What the task asks:
The answer is to be all of the data below, reproduced exactly.

Dataset section:
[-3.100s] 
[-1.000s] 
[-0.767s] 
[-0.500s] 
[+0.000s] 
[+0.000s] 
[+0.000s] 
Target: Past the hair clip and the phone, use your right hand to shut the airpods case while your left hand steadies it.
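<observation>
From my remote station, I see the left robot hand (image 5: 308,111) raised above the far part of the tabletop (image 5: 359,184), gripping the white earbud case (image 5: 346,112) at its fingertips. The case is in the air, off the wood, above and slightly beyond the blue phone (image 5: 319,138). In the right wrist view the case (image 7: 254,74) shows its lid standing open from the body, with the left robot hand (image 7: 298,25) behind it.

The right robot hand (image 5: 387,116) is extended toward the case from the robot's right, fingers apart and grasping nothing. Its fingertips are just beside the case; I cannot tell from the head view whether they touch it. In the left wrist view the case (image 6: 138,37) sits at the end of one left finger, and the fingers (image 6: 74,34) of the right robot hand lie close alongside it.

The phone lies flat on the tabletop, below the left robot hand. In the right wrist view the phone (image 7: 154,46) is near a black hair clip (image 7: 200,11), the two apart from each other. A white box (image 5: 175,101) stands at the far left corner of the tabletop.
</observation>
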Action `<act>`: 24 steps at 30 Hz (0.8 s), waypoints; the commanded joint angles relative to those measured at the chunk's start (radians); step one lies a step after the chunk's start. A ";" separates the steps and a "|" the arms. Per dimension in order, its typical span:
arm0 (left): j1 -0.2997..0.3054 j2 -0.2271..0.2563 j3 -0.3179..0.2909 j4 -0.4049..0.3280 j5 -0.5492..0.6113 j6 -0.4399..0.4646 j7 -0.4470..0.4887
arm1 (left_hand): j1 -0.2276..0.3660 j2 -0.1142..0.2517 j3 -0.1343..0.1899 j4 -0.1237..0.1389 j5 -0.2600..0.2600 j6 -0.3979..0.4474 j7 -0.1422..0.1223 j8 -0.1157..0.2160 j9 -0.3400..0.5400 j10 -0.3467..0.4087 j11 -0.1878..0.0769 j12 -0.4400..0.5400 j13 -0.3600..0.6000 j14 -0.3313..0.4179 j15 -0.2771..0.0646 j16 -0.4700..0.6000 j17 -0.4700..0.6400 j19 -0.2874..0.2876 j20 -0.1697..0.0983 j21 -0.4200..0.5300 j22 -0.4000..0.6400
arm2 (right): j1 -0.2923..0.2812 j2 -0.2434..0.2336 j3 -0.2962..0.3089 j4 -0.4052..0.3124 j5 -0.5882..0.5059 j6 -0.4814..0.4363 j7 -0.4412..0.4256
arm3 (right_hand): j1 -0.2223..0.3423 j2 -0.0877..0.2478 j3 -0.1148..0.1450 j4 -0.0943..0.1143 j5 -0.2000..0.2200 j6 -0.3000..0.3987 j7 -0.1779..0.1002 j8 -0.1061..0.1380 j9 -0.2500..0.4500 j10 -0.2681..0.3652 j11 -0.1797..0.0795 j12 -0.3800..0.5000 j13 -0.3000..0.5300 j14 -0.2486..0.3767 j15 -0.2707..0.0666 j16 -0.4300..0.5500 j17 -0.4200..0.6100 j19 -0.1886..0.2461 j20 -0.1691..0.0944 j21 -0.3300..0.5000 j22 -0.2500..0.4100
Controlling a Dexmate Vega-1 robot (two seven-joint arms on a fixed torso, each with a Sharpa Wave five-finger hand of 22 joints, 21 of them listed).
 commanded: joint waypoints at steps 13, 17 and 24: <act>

Response to this task:
[-3.100s] 
[-1.000s] 
[-0.767s] 
[-0.500s] 
[+0.000s] 
[+0.000s] 
[+0.000s] 
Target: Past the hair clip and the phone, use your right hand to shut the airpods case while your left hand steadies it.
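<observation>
From my remote station, I see the left robot hand (image 5: 308,111) raised above the far part of the tabletop (image 5: 359,184), gripping the white earbud case (image 5: 346,112) at its fingertips. The case is in the air, off the wood, above and slightly beyond the blue phone (image 5: 319,138). In the right wrist view the case (image 7: 254,74) shows its lid standing open from the body, with the left robot hand (image 7: 298,25) behind it.

The right robot hand (image 5: 387,116) is extended toward the case from the robot's right, fingers apart and grasping nothing. Its fingertips are just beside the case; I cannot tell from the head view whether they touch it. In the left wrist view the case (image 6: 138,37) sits at the end of one left finger, and the fingers (image 6: 74,34) of the right robot hand lie close alongside it.

The phone lies flat on the tabletop, below the left robot hand. In the right wrist view the phone (image 7: 154,46) is near a black hair clip (image 7: 200,11), the two apart from each other. A white box (image 5: 175,101) stands at the far left corner of the tabletop.
</observation>
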Action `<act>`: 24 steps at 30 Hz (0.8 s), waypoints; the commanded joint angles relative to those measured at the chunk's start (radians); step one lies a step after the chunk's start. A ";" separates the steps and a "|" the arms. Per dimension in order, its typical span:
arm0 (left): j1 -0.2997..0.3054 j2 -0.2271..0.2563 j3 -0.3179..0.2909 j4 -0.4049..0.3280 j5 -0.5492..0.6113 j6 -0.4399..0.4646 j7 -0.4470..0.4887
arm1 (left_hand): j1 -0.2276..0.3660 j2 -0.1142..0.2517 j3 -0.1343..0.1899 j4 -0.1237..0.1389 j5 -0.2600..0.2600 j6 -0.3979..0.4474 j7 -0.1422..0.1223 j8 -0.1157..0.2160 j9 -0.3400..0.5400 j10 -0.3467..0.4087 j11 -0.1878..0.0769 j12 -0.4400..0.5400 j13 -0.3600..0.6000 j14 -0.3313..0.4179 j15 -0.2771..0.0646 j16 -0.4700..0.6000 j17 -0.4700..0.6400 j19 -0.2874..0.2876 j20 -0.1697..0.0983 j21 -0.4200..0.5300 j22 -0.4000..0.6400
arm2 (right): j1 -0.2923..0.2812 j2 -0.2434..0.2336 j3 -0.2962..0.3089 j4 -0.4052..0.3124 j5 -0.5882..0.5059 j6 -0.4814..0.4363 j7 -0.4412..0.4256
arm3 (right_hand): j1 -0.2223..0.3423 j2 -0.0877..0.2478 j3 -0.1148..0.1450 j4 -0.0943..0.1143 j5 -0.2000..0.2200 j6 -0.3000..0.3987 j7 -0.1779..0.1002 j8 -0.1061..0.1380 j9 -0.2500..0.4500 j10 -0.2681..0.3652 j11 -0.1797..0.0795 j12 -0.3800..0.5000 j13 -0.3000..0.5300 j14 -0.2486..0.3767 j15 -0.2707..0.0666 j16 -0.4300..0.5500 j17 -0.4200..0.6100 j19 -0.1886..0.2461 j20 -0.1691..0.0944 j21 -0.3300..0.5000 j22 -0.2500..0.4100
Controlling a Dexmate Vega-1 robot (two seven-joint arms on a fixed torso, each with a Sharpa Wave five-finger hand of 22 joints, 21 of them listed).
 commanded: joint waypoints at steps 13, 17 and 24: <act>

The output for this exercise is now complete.